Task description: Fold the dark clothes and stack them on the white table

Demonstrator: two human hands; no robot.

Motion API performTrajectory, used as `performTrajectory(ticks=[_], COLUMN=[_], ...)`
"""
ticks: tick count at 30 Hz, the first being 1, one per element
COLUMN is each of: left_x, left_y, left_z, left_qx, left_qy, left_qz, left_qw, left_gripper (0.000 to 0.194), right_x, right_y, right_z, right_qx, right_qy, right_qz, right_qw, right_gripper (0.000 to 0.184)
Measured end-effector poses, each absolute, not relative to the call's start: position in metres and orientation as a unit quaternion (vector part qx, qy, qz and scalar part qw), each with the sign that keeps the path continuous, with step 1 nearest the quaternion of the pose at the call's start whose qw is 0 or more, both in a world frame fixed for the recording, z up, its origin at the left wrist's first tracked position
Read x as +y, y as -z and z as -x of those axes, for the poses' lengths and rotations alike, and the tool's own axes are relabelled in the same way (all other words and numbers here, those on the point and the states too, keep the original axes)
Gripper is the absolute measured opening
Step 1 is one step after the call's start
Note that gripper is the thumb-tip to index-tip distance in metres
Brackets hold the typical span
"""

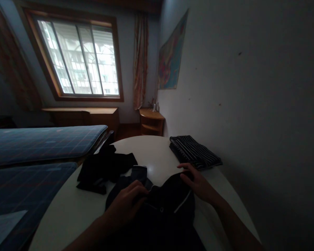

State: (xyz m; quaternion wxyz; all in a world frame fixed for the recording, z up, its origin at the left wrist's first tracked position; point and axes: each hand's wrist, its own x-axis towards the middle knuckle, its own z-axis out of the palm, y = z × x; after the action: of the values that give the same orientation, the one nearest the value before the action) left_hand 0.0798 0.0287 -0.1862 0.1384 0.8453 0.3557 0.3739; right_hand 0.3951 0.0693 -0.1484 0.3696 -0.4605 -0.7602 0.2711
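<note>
Nearest me I saw a pale-trimmed dark garment (170, 223); left hand (128, 198) curled over it, grip unclear; right hand (196, 179), thumb and fingers apart, touched its edge.

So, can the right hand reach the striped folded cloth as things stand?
Likely yes: the right hand is close to the striped folded cloth, nothing visible blocks it, though it would have to leave the dark garment.
</note>
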Motion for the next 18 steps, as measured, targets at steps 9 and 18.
performTrajectory(ticks=[9,18], left_x=[0.079,0.096], left_y=[0.121,0.196], left_z=[-0.075,-0.061], left_qx=[0.445,0.496], left_qy=[-0.574,-0.289], left_qz=[-0.681,-0.635], left_qw=[0.095,0.517], left_gripper=[0.02,0.057], right_x=[0.076,0.092], right_y=[0.152,0.168], right_z=[-0.395,-0.391], right_qx=[-0.748,-0.704], right_qy=[-0.331,-0.199], right_qz=[0.45,0.532], right_qw=[0.358,0.427], right_gripper=[0.031,0.038])
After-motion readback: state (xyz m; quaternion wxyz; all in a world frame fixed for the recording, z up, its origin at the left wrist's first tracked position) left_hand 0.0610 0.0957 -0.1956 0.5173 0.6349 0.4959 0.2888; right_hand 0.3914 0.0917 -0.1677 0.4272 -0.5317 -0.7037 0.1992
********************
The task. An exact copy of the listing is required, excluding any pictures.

Solution.
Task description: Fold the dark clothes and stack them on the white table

Demonstrator: two human hands; no robot.

Motion API performTrajectory, used as `performTrajectory(ticks=[_], COLUMN=[_], ...)`
"""
ticks: tick count at 30 Hz, the first being 1, one per element
COLUMN is each of: left_x, left_y, left_z, left_qx, left_qy, left_qz, left_qw, left_gripper (0.000 to 0.194), right_x, right_y, right_z, right_qx, right_qy, right_qz, right_qw, right_gripper (0.000 to 0.184)
Measured end-effector poses, each absolute, not relative to the call's start: position in metres and orientation as a unit quaternion (vector part qx, qy, qz and scalar part qw), each with the sign that keeps the path continuous, with step 1 nearest the quaternion of the pose at the call's start whose qw is 0 or more, both in a world frame fixed for the recording, z up, its origin at the left wrist's first tracked position
Read x as +y, y as -z and z as -x of those axes, for the poses' lengths and rotations alike, and the tool's own axes are relabelled in the same way (all other words and numbers here, those on the point and the states too, keep the original axes)
Gripper is the absolute measured opening
Step 1 is one step after the call's start
Note that gripper is the thumb-tip to index-tip distance in metres
Brackets hold the typical span
"""


State: (xyz m; quaternion wxyz; all in a world frame fixed for the recording, z up, its origin at the left wrist's first tracked position; point and axes: each hand's wrist, its own x-axis towards the middle knuckle, its own z-axis out of the palm, y = z × x; after the action: of the values that give the same orientation, the one nearest the value before the action) left_hand 0.0798 0.0287 -0.1862 0.1384 0.8453 0.3557 0.3739; right_hand 0.3951 0.0693 -0.1484 0.3696 -0.4605 -0.7602 0.2711
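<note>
Nearest me I saw a pale-trimmed dark garment (170, 223); left hand (128, 198) curled over it, grip unclear; right hand (196, 179), thumb and fingers apart, touched its edge.

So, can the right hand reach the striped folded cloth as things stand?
Likely yes: the right hand is close to the striped folded cloth, nothing visible blocks it, though it would have to leave the dark garment.
</note>
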Motion for the next 18 steps, as measured, targets at steps 9 and 18.
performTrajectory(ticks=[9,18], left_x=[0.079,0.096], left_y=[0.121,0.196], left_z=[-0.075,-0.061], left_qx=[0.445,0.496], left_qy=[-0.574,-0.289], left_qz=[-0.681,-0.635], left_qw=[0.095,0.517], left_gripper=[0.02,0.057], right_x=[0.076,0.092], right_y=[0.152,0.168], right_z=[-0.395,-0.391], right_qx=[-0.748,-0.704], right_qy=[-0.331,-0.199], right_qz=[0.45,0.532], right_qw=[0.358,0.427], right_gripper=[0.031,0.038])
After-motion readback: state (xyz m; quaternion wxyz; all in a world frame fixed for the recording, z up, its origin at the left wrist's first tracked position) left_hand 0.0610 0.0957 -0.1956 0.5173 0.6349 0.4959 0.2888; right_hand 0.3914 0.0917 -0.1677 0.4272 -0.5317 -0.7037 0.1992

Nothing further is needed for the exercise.